When a person is a victim of domestic violence, he or she has the option to seek an order of protection against the accused. The order can protect the alleged victim, but it also can have a serious impact on the other person. Fortunately, courts allow for a protective order hearing where both sides have the opportunity to discuss the order.
A person can file a petition for an order of protection through a family court if he or she is related to the alleged abuser through blood or marriage, they were legally married, they share a child or they were in an intimate or sexual relationship. Once a petition is filed, the court can issue a temporary order which has some restrictions.
This could mean having one parent forced out of the home, leaving his or her children behind. This could have a devastating effect on the family, especially if the allegations are false or exaggerated.
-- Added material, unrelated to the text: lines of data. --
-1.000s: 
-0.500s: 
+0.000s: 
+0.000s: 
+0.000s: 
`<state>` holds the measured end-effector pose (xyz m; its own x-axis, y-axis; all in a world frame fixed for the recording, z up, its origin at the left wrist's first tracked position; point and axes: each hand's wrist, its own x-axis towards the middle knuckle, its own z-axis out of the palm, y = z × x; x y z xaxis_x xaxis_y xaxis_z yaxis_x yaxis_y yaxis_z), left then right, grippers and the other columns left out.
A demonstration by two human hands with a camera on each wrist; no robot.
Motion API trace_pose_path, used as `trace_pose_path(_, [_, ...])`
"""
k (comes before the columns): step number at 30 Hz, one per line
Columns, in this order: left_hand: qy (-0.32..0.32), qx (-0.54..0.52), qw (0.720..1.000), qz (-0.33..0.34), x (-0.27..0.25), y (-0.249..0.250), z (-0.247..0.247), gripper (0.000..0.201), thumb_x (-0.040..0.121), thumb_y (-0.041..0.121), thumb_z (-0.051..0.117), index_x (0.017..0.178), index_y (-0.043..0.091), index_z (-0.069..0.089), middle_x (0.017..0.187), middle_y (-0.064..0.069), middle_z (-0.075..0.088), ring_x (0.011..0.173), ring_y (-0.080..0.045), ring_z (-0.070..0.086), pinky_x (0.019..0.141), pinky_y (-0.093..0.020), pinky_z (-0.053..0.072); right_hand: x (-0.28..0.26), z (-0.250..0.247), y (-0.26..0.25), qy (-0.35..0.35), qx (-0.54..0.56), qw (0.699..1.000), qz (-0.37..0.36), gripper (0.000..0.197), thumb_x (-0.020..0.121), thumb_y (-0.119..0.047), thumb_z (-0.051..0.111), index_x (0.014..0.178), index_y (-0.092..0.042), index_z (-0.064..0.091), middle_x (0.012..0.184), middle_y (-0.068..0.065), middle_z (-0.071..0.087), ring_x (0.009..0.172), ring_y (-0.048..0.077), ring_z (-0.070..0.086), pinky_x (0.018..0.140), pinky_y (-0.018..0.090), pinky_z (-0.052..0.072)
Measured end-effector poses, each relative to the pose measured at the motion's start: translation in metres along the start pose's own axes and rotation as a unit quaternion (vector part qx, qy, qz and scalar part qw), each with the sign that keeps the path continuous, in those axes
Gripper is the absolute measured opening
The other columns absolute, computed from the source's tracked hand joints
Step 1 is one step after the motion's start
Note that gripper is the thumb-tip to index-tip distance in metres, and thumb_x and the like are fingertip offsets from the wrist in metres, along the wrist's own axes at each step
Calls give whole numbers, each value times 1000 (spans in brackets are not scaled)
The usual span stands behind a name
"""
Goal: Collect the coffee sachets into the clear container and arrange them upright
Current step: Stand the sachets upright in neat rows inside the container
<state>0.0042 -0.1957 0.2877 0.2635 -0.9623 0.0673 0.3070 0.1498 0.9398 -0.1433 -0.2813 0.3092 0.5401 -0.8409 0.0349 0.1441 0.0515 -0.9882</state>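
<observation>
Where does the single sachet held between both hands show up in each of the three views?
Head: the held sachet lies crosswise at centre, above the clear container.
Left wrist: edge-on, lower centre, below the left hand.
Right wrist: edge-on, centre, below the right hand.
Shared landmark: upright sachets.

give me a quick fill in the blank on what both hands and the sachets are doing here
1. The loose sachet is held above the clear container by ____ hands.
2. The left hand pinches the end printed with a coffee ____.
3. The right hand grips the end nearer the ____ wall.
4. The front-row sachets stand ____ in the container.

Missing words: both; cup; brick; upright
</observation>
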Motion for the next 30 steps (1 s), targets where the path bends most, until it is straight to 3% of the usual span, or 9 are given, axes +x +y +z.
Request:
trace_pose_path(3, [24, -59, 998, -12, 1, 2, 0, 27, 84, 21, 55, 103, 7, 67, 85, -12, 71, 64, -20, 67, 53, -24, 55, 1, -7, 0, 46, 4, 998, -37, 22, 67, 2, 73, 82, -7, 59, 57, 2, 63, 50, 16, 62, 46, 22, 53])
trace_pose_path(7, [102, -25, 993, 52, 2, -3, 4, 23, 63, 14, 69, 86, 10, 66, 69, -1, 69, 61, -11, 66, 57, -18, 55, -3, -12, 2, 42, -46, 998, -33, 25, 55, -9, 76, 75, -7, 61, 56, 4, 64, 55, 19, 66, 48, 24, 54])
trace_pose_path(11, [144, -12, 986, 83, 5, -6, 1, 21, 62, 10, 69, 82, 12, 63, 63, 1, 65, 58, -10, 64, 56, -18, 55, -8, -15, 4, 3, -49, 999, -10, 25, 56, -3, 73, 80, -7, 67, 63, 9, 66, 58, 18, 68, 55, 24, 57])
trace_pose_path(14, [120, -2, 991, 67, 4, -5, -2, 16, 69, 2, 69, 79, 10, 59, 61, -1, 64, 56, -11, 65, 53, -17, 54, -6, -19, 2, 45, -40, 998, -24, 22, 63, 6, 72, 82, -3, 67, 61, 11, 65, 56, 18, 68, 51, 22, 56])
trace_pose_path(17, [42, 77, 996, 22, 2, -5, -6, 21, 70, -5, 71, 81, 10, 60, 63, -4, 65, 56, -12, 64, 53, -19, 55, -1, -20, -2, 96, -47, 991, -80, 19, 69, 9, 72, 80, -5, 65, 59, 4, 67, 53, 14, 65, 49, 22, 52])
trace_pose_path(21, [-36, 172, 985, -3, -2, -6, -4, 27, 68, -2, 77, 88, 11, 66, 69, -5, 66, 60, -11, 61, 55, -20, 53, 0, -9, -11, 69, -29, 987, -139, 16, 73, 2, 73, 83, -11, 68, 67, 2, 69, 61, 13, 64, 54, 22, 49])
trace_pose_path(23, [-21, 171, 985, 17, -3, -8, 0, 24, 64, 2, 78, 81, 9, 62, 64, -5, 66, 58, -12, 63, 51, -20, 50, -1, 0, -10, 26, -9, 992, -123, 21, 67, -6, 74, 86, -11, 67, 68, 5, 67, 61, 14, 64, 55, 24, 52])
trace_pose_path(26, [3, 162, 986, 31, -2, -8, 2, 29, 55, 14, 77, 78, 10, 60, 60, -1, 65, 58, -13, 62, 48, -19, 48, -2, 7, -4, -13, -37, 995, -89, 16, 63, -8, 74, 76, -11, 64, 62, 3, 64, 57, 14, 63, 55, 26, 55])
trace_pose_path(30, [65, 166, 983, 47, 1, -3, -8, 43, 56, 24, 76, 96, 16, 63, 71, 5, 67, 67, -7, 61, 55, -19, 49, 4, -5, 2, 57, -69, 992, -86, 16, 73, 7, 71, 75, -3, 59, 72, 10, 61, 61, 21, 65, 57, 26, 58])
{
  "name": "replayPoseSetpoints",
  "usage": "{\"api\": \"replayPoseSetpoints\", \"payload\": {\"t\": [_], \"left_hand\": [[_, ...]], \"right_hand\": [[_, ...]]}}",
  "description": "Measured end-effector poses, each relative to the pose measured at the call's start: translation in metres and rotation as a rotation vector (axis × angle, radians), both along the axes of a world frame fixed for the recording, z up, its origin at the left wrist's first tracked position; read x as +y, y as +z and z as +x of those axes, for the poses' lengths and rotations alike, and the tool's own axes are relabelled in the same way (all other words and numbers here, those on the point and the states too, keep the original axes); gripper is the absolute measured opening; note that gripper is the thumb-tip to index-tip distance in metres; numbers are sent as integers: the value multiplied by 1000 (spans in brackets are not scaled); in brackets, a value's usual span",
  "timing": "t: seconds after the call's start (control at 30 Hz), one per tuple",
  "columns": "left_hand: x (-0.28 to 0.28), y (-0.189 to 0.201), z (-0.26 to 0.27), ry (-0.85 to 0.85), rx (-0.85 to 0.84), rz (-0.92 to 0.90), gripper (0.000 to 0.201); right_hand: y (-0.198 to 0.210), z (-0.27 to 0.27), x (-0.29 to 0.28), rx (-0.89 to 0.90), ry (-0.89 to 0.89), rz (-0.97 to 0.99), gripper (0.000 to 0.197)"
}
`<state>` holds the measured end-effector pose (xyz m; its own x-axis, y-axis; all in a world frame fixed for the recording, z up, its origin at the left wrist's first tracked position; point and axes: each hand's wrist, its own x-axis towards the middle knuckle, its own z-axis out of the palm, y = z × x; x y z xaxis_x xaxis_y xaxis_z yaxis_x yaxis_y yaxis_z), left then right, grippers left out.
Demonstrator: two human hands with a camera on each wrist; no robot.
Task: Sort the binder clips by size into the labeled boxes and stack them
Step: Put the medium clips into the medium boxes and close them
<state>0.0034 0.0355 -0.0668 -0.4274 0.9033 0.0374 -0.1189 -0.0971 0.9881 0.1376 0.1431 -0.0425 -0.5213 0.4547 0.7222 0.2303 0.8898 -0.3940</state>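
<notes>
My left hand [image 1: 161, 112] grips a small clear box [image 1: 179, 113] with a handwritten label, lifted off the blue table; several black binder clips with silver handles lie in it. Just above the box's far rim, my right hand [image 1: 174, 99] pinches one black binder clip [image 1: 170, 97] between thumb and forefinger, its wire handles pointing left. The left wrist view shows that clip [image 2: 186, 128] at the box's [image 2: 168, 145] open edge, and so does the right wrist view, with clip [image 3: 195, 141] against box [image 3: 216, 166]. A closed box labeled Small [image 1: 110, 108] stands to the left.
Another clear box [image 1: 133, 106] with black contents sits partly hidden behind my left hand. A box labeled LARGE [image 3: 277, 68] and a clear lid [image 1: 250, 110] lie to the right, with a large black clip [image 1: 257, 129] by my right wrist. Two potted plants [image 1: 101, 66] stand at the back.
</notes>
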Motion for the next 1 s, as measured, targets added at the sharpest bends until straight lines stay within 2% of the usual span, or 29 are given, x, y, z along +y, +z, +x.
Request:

However, this can be beneficial if the alleged victim is in legitimate danger.
A final order of protection often is more serious and can last for up to five years depending on the facts of the case. In these instances, the respondent has a right to a hearing. This is a time for both parties to discuss the possible order and for a judge to decide the case.
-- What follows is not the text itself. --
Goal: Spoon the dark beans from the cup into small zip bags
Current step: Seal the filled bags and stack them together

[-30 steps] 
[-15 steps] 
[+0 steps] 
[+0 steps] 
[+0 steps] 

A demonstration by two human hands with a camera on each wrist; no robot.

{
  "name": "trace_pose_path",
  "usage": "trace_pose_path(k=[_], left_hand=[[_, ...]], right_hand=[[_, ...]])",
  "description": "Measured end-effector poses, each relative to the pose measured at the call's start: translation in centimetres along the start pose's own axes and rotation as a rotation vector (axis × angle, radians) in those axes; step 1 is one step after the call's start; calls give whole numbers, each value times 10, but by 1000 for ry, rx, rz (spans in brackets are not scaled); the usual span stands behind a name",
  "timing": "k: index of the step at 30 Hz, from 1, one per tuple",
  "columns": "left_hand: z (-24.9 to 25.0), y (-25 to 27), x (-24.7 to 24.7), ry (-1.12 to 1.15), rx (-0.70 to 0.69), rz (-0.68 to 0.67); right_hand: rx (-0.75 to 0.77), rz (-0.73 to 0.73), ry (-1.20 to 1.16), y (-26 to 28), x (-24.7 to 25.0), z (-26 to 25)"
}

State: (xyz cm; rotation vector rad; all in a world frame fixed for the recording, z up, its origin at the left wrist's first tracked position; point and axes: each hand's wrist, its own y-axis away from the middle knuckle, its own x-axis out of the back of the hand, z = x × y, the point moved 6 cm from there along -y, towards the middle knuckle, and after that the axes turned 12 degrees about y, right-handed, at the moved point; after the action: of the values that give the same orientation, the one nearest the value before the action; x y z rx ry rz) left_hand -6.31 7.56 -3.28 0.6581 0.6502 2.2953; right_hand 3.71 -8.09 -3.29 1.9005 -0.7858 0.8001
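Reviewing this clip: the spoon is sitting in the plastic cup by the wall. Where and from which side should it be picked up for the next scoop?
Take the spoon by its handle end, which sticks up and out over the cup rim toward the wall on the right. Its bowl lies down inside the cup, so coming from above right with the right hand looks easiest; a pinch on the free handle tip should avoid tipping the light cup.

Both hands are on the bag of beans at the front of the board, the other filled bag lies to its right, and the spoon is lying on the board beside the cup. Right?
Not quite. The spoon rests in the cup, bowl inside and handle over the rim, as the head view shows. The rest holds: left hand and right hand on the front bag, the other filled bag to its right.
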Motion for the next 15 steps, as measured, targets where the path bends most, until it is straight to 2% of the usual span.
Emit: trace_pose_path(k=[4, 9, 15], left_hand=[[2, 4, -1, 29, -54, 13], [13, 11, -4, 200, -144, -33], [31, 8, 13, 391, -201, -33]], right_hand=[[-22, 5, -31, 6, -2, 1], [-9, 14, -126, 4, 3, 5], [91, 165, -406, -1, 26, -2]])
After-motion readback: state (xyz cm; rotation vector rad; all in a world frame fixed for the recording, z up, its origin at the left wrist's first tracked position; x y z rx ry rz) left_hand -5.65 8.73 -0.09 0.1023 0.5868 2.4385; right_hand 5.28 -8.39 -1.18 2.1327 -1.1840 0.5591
If the respondent, or the accused, does not attend the hearing, the person who filed the petition must prove he or she was properly served. This provides a fair system in which a person must know if an order is being requested against them. If the court does not conclude the respondent was properly served, the petition could be thrown out.
If the court agrees the respondent was served, but he or she still did not attend the hearing, the court will ask the alleged victim to explain the incidents alleged in the petition, which is called an inquest. If the judge finds a family offense occurred, the order could be issued that day.
However, if the respondent appears in court, he or she will be presented information about the order of protection. The alleged victim and the respondent will be able to speak to the judge separately, and the court attorney will ask the respondent if he or she agrees to the terms of the order.
If the respondent agrees to the terms, he or she does not admit fault to any wrongdoing. This means the person simply will obey the terms of the agreement without an admission of guilt. This also does not mean the court has made a finding against them and it cannot be used as an example of wrongdoing in future proceedings, including child custody.
The situation can be a little more complex if the respondent does not agree to the terms of the order. If he or she does not think the order should be applied, the case could go to trial. This could mean several court dates before there is a resolution.
Both parties have the right to an attorney throughout the proceedings, including the order of protection hearing. Petitioners and respondents can potentially qualify for court-appointed attorneys or they can hire one on their own. This could be particularly important if the case goes to trial.